• [What is being asked]
Could you copy the records below exactly, leaving out any pictures?

• [Material supplied]

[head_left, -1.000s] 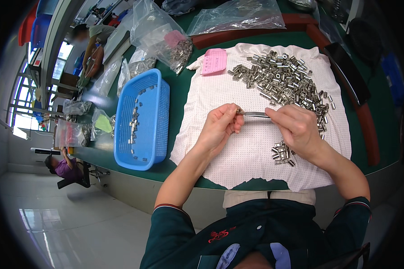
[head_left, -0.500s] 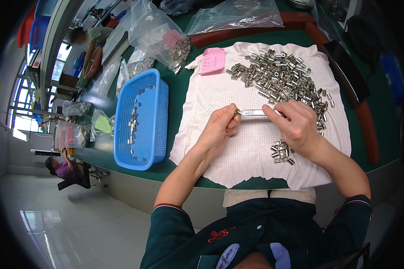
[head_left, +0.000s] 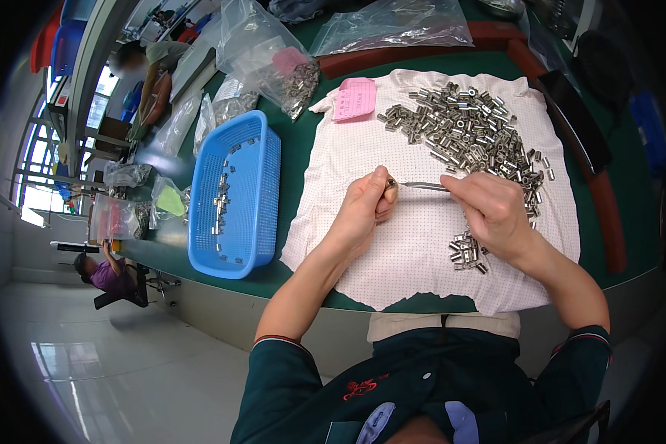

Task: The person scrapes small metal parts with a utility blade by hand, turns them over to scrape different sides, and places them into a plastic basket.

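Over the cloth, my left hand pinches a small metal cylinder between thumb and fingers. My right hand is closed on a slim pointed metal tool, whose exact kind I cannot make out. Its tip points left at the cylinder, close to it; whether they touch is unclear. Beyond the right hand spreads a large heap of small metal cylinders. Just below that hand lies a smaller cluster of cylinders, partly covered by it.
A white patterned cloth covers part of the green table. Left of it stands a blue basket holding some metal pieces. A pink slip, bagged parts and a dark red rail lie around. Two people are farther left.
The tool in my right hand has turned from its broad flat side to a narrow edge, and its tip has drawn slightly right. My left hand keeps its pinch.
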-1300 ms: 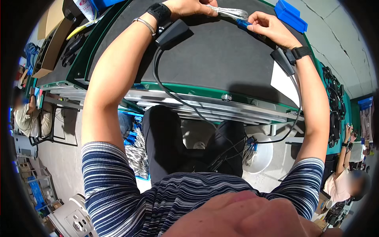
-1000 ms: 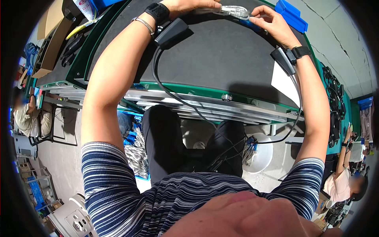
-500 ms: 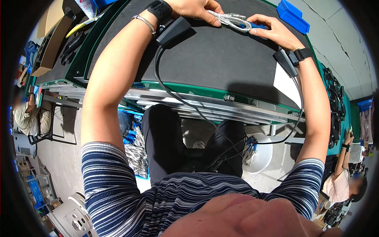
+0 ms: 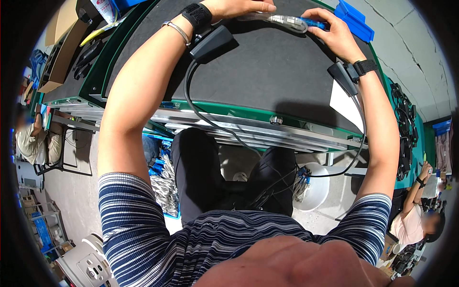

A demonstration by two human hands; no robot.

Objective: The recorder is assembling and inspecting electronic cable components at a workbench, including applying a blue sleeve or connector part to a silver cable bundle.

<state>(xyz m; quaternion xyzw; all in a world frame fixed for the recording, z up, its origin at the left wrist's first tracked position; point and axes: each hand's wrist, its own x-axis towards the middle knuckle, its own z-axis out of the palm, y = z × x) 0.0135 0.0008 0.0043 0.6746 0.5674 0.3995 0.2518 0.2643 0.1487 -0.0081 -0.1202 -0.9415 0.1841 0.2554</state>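
Note:
A coiled cable (image 4: 289, 23) with clear silvery sheathing and a blue plug (image 4: 313, 23) lies across both hands above the dark bench mat. My right hand (image 4: 332, 33) grips the coil at its blue plug end, with thumb and fingers around it. Just above the coil's left part is my left hand (image 4: 241, 7), its thumb and fingers pressed together. What they pinch is cut off by the upper edge and cannot be made out. The coil's left end is blurred. Each wrist wears a black strap with a wired black device (image 4: 214, 44).
A blue bin (image 4: 354, 21) stands at the mat's far right corner, and white paper (image 4: 345, 103) lies near the right wrist. Below the bench are a crate of bundled cables (image 4: 165, 186) and a white bucket (image 4: 318, 191) holding more. Other people work at both sides.
My left thumb has lifted off the coil and the left hand has shifted slightly up and right. The coil has turned flatter in the right hand, whose fingers have moved up slightly.

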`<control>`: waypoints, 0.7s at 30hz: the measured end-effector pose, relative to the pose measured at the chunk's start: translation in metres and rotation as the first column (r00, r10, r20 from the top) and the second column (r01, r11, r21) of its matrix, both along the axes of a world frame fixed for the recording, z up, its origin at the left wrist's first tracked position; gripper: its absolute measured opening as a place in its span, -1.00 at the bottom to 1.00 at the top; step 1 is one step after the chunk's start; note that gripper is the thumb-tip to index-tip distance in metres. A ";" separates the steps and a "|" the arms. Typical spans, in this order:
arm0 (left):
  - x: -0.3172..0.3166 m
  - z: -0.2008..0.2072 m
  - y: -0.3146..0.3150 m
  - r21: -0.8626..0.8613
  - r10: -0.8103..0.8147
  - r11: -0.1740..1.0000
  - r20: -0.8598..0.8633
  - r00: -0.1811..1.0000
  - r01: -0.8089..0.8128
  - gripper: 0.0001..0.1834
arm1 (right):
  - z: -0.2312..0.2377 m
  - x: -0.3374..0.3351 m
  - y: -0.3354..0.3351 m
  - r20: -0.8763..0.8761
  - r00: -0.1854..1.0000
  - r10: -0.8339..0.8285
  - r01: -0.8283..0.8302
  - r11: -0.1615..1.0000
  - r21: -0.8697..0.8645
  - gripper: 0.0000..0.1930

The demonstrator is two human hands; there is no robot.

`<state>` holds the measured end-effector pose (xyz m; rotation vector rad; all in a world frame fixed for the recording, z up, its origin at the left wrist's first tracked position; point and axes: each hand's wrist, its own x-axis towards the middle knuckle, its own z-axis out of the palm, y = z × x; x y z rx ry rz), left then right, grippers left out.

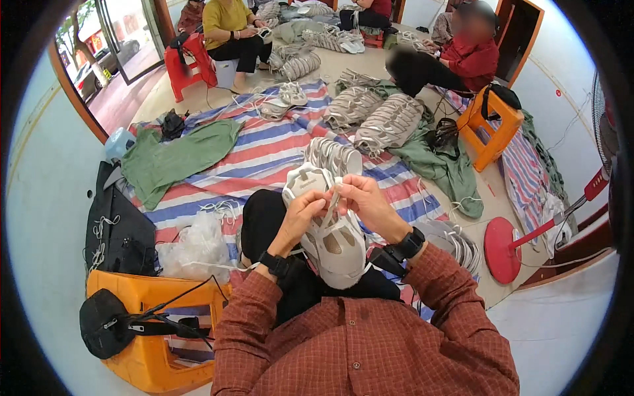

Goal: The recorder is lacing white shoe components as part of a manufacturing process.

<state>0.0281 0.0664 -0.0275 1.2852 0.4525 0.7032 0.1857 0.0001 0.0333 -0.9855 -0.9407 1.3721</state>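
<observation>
A pale beige shoe upper (338,263) with cut-out sides rests on my lap, toe end toward me. Over it, both hands pinch a flat whitish shoelace (332,210). My left hand (306,212) is closed on the lace, its fingertips close to those of the other hand. The fingers of my right hand (368,203) are closed on the lace slightly higher up. Just beyond my hands lies a second pale upper (308,179), partly covered by my left fingers. A row of nested uppers (335,155) stands behind it.
Striped sheeting (271,148) covers the floor, with bundled uppers (389,122) and green cloth (181,155) on it. An orange stool (132,366) is at left, a clear plastic bag (198,247) beside it. A red fan base (500,251) stands right. Other people sit farther back.
</observation>
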 end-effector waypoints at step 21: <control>-0.012 0.017 -0.015 0.135 0.223 0.966 -0.009 0.975 -0.220 -0.77 | 0.001 -0.009 0.001 0.240 0.966 -0.094 0.077 0.994 0.079 -0.85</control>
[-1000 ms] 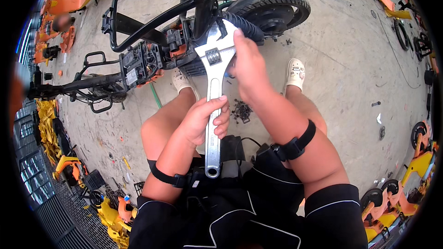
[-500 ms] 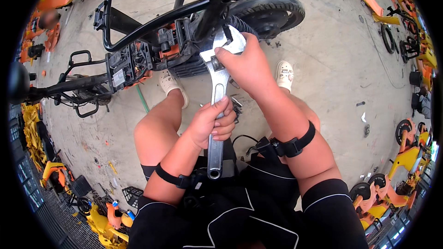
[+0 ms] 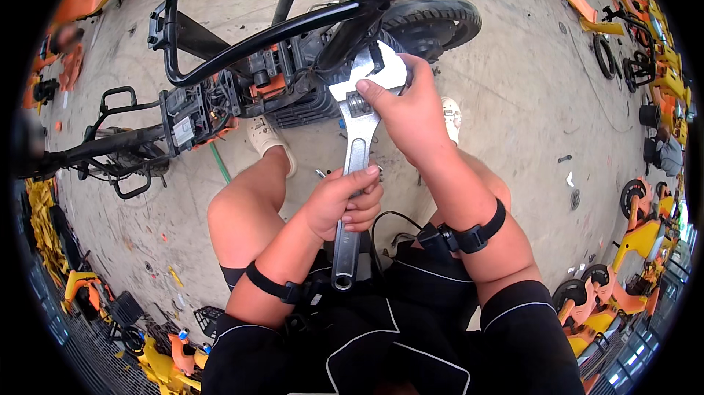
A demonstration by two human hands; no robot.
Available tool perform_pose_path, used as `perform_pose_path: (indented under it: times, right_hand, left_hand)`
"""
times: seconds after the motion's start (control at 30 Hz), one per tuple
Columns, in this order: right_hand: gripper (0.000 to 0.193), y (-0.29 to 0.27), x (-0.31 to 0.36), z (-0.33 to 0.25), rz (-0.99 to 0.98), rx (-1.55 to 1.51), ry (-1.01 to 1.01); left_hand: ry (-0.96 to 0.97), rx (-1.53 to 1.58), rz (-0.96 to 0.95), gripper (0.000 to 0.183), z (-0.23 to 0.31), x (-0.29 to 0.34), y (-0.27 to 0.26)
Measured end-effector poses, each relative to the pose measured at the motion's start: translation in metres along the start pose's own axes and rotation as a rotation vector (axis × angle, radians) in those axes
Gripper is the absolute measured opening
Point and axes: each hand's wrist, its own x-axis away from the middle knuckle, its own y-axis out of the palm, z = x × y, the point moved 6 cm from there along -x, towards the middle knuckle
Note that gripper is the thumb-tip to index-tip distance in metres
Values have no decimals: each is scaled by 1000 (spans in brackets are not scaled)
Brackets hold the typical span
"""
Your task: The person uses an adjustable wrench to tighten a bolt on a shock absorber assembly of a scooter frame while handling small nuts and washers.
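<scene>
Sitting over a dusty concrete floor (image 3: 513,124) ringed with orange and yellow parts, you clasp the adjustable wrench (image 3: 356,153) mid-handle in your left hand (image 3: 339,201), while your right hand (image 3: 407,105) covers its head (the jaw opening is hidden) against the black scooter frame (image 3: 279,28).

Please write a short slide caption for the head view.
Left hand grips adjustable wrench handle; right hand at its head.

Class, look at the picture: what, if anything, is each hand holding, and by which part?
Both hold one large adjustable wrench. The left hand grips its handle partway down; the right hand grips its head, at the jaw end.
</scene>
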Motion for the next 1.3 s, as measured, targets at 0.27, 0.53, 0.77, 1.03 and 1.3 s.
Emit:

• [Response area]
[head_left, -1.000s] 
[head_left, -0.500s] 
[head_left, +0.000s] 

Task: The person scrapes small metal parts with a utility blade by hand, turns them over to scrape different sides, and places them into a plastic basket.

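Over the cloth, my left hand pinches a small metal cylinder between thumb and fingers. My right hand is closed on a slim pointed metal tool, whose exact kind I cannot make out. Its tip points left at the cylinder, close to it; whether they touch is unclear. Beyond the right hand spreads a large heap of small metal cylinders. Just below that hand lies a smaller cluster of cylinders, partly covered by it.
A white patterned cloth covers part of the green table. Left of it stands a blue basket holding some metal pieces. A pink slip, bagged parts and a dark red rail lie around. Two people are farther left.
The tool in my right hand has turned from its broad flat side to a narrow edge, and its tip has drawn slightly right. My left hand keeps its pinch.
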-1300 ms: 
-1000 ms: 
-500 ms: 
+0 ms: 

A demonstration by two human hands; no robot.

Objective: The recorder is assembling and inspecting electronic cable components at a workbench, including applying a blue sleeve or connector part to a silver cable bundle.

<state>(xyz m; quaternion xyzw; all in a world frame fixed for the recording, z up, its origin at the left wrist's first tracked position; point and axes: each hand's wrist, its own x-axis towards the middle knuckle, its own z-axis out of the palm, y = z × x) 0.0135 0.0008 0.0043 0.6746 0.5674 0.3995 0.2518 0.2643 0.1487 -0.0081 -0.1202 -0.9415 0.1841 0.2554</state>
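Note:
A coiled cable (image 4: 289, 23) with clear silvery sheathing and a blue plug (image 4: 313, 23) lies across both hands above the dark bench mat. My right hand (image 4: 332, 33) grips the coil at its blue plug end, with thumb and fingers around it. Just above the coil's left part is my left hand (image 4: 241, 7), its thumb and fingers pressed together. What they pinch is cut off by the upper edge and cannot be made out. The coil's left end is blurred. Each wrist wears a black strap with a wired black device (image 4: 214, 44).
A blue bin (image 4: 354, 21) stands at the mat's far right corner, and white paper (image 4: 345, 103) lies near the right wrist. Below the bench are a crate of bundled cables (image 4: 165, 186) and a white bucket (image 4: 318, 191) holding more. Other people work at both sides.
My left thumb has lifted off the coil and the left hand has shifted slightly up and right. The coil has turned flatter in the right hand, whose fingers have moved up slightly.
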
`<control>`: waypoints, 0.7s at 30hz: the measured end-effector pose, relative to the pose measured at the chunk's start: translation in metres and rotation as the first column (r00, r10, r20 from the top) and the second column (r01, r11, r21) of its matrix, both along the axes of a world frame fixed for the recording, z up, its origin at the left wrist's first tracked position; gripper: its absolute measured opening as a place in its span, -1.00 at the bottom to 1.00 at the top; step 1 is one step after the chunk's start; note that gripper is the thumb-tip to index-tip distance in metres. A ";" separates the steps and a "|" the arms. Typical spans, in this order:
arm0 (left):
  - x: -0.3172..0.3166 m
  - z: -0.2008..0.2072 m
  - y: -0.3146..0.3150 m
  - r21: -0.8626..0.8613
  - r10: -0.8103..0.8147
  - r11: -0.1740..1.0000
  - r20: -0.8598..0.8633
  - r00: -0.1811..1.0000
  - r01: -0.8089..0.8128
  - gripper: 0.0001..0.1834
arm1 (right):
  - z: -0.2312..0.2377 m
  - x: -0.3374..0.3351 m
  - y: -0.3354..0.3351 m
  - r20: -0.8763..0.8761
  - r00: -0.1854..1.0000
  - r10: -0.8339..0.8285
  - r01: -0.8283..0.8302
  - r11: -0.1615..1.0000
  - r21: -0.8697..0.8645
  - gripper: 0.0000..0.1930

The demonstrator is two human hands; there is no robot.

`<state>` holds the measured end-effector pose (xyz m; rotation vector rad; all in a world frame fixed for the recording, z up, its origin at the left wrist's first tracked position; point and axes: each hand's wrist, its own x-axis towards the middle knuckle, its own z-axis out of the palm, y = z × x; x y z rx ry rz), left then right, grippers left out.


Goal: The recorder is lacing white shoe components as part of a manufacturing process.

<state>0.0281 0.0664 -0.0275 1.2852 0.4525 0.7032 0.1857 0.0001 0.0333 -0.9855 -0.9407 1.3721</state>
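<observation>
A pale beige shoe upper (338,263) with cut-out sides rests on my lap, toe end toward me. Over it, both hands pinch a flat whitish shoelace (332,210). My left hand (306,212) is closed on the lace, its fingertips close to those of the other hand. The fingers of my right hand (368,203) are closed on the lace slightly higher up. Just beyond my hands lies a second pale upper (308,179), partly covered by my left fingers. A row of nested uppers (335,155) stands behind it.
Striped sheeting (271,148) covers the floor, with bundled uppers (389,122) and green cloth (181,155) on it. An orange stool (132,366) is at left, a clear plastic bag (198,247) beside it. A red fan base (500,251) stands right. Other people sit farther back.
</observation>
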 end-effector waypoints at step 21: <control>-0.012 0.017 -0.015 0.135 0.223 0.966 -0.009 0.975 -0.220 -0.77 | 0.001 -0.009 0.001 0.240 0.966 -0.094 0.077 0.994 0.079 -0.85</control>
[-1000 ms] 
[-500 ms] 
[+0 ms] 
A demonstration by two human hands; no robot.
Available tool perform_pose_path, used as `perform_pose_path: (indented under it: times, right_hand, left_hand)`
"""
times: seconds after the motion's start (control at 30 Hz), one per tuple
Columns, in this order: right_hand: gripper (0.000 to 0.193), y (-0.29 to 0.27), x (-0.31 to 0.36), z (-0.33 to 0.25), rz (-0.99 to 0.98), rx (-1.55 to 1.51), ry (-1.01 to 1.01); left_hand: ry (-0.96 to 0.97), rx (-1.53 to 1.58), rz (-0.96 to 0.95), gripper (0.000 to 0.183), z (-0.23 to 0.31), x (-0.29 to 0.34), y (-0.27 to 0.26)
Measured end-effector poses, each relative to the pose measured at the motion's start: translation in metres along the start pose's own axes and rotation as a rotation vector (axis × angle, radians) in those axes
Gripper is the absolute measured opening
Point and axes: each hand's wrist, its own x-axis away from the middle knuckle, its own y-axis out of the palm, z = x × y, the point moved 6 cm from there along -x, towards the middle knuckle
Note that gripper is the thumb-tip to index-tip distance in metres
Values have no decimals: each is scaled by 1000 (spans in brackets are not scaled)
Brackets hold the typical span
"""
Your task: The person uses an adjustable wrench to tighten a bolt on a shock absorber assembly of a scooter frame while handling small nuts and washers.
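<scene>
Sitting over a dusty concrete floor (image 3: 513,124) ringed with orange and yellow parts, you clasp the adjustable wrench (image 3: 356,153) mid-handle in your left hand (image 3: 339,201), while your right hand (image 3: 407,105) covers its head (the jaw opening is hidden) against the black scooter frame (image 3: 279,28).

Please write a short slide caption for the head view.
Left hand grips adjustable wrench handle; right hand at its head.

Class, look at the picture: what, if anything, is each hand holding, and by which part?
Both hold one large adjustable wrench. The left hand grips its handle partway down; the right hand grips its head, at the jaw end.
</scene>
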Motion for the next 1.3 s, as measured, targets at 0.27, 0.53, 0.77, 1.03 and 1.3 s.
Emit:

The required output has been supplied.